A good coach breaks this deadlock providing for a middle person to “mediate out” the issues that need to be discussed and create a win-win outcome between business requirements and the employee’s needs. But you can do-it-yourself (flip your own iceberg) without getting HR involved, read on…
How to flip your own iceberg—three quick (ish) performance management fixes
I recommend you be the one to flip your own iceberg if you believe some issues are preventing you from performing; also if one of your staff is not performing then learn how to flip their iceberg and initiate a deeper conversation that goes beyond “just do as I say, get it done”. How you ask? Here are three simple methods to flip icebergs (or at least start the process):
1. Know the whole person
This sounds ridiculously simple but the number of managers I coach that do NOT invest in getting to know their direct reports and then come to me saying they are stuck in managing underperformance indicates to me that this is a quick fix for a lot of “people” issues. Often people are so busy managing up and knowing what will “please” the person they report to that they neglect to do the same downwards wrongly thinking that organisational title gives them the power to control people’s behaviour without having to get to know the “whole person” that reports to them. A whole person includes what motivates them in and out of work, now and into the future, mind, body, spirit. A key indicator of whether you have a “whole person” relationship with a direct report or your manager is if you can discuss your dreams and ambitions that may result in you leaving your current role or even the organisation. Having this level of openness and transparency will resolve most below the waterline people issues that lead to underperformance. Another key sign is your ability to talk about emotions in the workplace (yours with your manager and your reports with you) and not treat people like robots, emotions as a key indicator to someone’s beliefs/values, look out for them as signals to deeper issues.

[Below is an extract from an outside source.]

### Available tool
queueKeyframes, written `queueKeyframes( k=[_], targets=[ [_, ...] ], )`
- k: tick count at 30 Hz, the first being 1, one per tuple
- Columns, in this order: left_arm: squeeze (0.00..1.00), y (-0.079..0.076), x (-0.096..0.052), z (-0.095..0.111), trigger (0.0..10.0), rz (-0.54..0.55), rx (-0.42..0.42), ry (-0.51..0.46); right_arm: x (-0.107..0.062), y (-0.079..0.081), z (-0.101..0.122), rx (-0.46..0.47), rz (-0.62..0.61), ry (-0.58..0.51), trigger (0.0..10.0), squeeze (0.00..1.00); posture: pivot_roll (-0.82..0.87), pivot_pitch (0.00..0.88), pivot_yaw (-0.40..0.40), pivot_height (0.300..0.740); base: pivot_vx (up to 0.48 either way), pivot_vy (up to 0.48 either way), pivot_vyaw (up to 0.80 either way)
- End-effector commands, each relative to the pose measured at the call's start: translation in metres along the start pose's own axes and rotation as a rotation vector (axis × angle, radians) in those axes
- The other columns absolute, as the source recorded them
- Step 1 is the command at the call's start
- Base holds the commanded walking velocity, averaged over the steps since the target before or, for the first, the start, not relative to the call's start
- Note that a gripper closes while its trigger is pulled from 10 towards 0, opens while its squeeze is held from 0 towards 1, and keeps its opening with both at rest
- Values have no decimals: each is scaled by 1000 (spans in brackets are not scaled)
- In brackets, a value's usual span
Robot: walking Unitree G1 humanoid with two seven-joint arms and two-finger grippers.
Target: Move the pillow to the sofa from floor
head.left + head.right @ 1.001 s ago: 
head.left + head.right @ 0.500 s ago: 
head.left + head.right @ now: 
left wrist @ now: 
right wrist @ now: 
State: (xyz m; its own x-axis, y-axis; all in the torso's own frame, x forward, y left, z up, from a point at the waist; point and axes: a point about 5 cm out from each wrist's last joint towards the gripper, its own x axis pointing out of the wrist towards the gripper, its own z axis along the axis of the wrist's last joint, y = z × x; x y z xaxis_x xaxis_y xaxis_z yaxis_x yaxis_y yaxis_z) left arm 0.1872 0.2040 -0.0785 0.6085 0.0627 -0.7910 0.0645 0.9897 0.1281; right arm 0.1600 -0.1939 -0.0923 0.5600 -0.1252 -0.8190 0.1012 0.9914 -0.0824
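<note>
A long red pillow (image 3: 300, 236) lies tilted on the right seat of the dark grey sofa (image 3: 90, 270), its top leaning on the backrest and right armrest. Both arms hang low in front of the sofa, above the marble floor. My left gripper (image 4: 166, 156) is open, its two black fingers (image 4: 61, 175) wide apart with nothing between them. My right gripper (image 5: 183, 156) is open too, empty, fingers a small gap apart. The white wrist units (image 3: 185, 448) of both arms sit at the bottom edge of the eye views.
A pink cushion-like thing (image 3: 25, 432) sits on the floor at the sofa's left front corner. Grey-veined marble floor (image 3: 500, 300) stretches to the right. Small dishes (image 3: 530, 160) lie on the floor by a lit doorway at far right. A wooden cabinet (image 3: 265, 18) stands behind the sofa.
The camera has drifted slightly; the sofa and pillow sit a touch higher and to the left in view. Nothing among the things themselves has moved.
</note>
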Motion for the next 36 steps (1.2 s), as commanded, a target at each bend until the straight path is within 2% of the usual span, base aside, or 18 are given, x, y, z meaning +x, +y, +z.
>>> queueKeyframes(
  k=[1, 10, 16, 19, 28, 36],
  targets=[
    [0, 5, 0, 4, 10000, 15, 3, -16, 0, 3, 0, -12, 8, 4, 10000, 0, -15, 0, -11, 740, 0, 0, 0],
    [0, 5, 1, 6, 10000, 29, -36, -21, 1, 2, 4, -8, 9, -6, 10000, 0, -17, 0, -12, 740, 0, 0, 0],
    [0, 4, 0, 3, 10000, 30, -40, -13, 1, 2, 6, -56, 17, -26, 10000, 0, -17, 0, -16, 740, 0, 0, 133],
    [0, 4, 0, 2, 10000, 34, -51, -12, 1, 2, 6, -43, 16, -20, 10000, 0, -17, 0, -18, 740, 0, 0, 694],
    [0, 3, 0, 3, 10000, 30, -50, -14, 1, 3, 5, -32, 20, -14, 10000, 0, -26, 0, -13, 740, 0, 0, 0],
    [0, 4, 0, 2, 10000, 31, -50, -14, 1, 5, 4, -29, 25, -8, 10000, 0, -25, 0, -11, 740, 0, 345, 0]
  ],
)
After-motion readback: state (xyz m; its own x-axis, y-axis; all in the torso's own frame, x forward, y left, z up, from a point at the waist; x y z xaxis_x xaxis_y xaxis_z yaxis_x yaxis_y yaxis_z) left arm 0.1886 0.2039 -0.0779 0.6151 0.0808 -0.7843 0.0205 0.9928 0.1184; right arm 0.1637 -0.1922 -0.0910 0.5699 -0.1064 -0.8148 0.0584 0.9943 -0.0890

2. Re-position the HR department/function
Bring in HR early in the performance management process or learn HR skills to perform the functions yourself (if they are not willing to help). This is an investment in a core managerial skill. Topics you may consider may include short soft skill courses in difficult conversations, managing conflict, coaching/mentoring. But a word of caution, doing the course is NOT enough you must implement these new skills on-the-job, learning as you do. My personal opinion is that the legal aspects of HR should only be involved in performance management as a very last resort and only when you have taken all reasonable steps to flip your report’s iceberg. To do anything else is lazy management (harsh but reasonable). The same applies for your personal performance; ask HR what they can do for you before you hit a performance plateaux, up-skill yourself and learn how to self-coach (to do anything else means you are not fully utilising what’s on offer in your org).
3. Beef up your development plan and associated process
Often I come into a new coaching relationship and straight away ask to see the person’s current development plan. What I look for are signs that the above two points are included in the plan. Does the development plan consider the whole person and use the HR function to the appropriate level; is the person upskilling on the “softer” skills required to perform AND are they (or are you) being held accountable for observable behavioural change that indicates progress in these skills. The answer is usually no, with most plans containing stick and carrot incentives or operational “to dos”. This would not be so bad except that a lot of development plans are not used throughout the year and are simply a process that must be followed to be compliant with organisational policy. So I suggest you try to re-design the way the development plan and associated process is used, turn it into a whole-of-person iceberg flipping activity (for you and your reports) that builds on a your and your reports’ deeper motivations whilst complying with appropriate policies.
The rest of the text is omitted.